Perhaps asset deflation is starting but the those that don’t own assets still don’t realize what is coming. Party like its 1999. I’ve been buying business supplies thru online retailers lately simply to save money.

themonosynaptic
themonosynaptic
4 years ago
Reply to  Jackula

Most people don’t follow (obsess?) macro economic trends and at the moment the party is in full swing – they haven’t checked the fridge to see if there is still any beer left or if people are starting to leave.

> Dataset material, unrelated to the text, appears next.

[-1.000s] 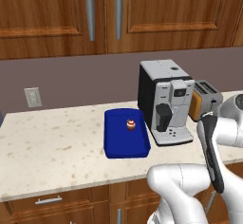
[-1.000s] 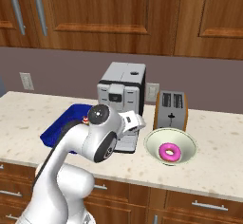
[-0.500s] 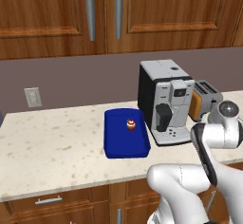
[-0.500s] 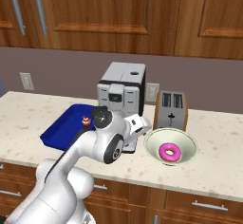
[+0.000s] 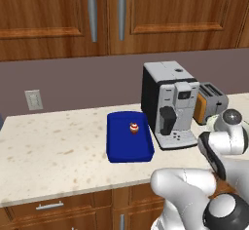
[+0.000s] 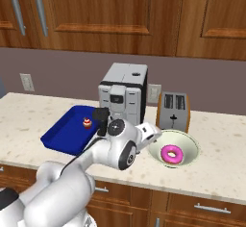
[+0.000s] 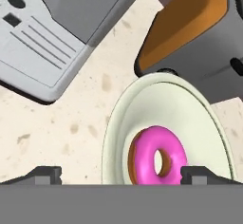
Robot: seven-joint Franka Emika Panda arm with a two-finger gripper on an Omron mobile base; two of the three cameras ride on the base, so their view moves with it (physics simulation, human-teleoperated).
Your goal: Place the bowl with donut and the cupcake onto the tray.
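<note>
With the cupcake (image 5: 133, 127) on the tray (image 5: 119, 148), the gripper (image 7: 121, 175), jaws spread, hovers over the bowl (image 7: 142, 109) and donut (image 7: 156, 159) between them; next, descend and clamp 1 rim edge.

Tray (image 5: 127, 146) deep blue. Cupcake (image 5: 134, 127) red wrapper, white frosting, red top. Bowl (image 6: 182, 143) pale greenish-white; donut (image 6: 171, 153) bright pink icing over brown edge. Counter (image 5: 53, 146) cream, brown-speckled. Coffee machine (image 5: 170, 102) grey-silver, black back and spout. Toaster (image 6: 174, 110) grey top, orange side. Cabinets (image 6: 110, 9) reddish-brown wood, grey handles. Wall (image 5: 73, 85) dull mauve-brown; outlet (image 5: 33, 99) off-white.
</note>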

Like a party, at one point there will be a murmur that it is wrapping up and everybody will try to leave at once. Figuring out the time that happens is the real challenge.

Tony Bennett
Tony Bennett
4 years ago

“This report was much stronger than expected. The consensus estimate was a gain of 0.3%.”

True. But helped by negative revision for June. And if anyone asks – May revised down, too.

Yields tanking, again. 30 yr yield at 1.92. Down 11 bps.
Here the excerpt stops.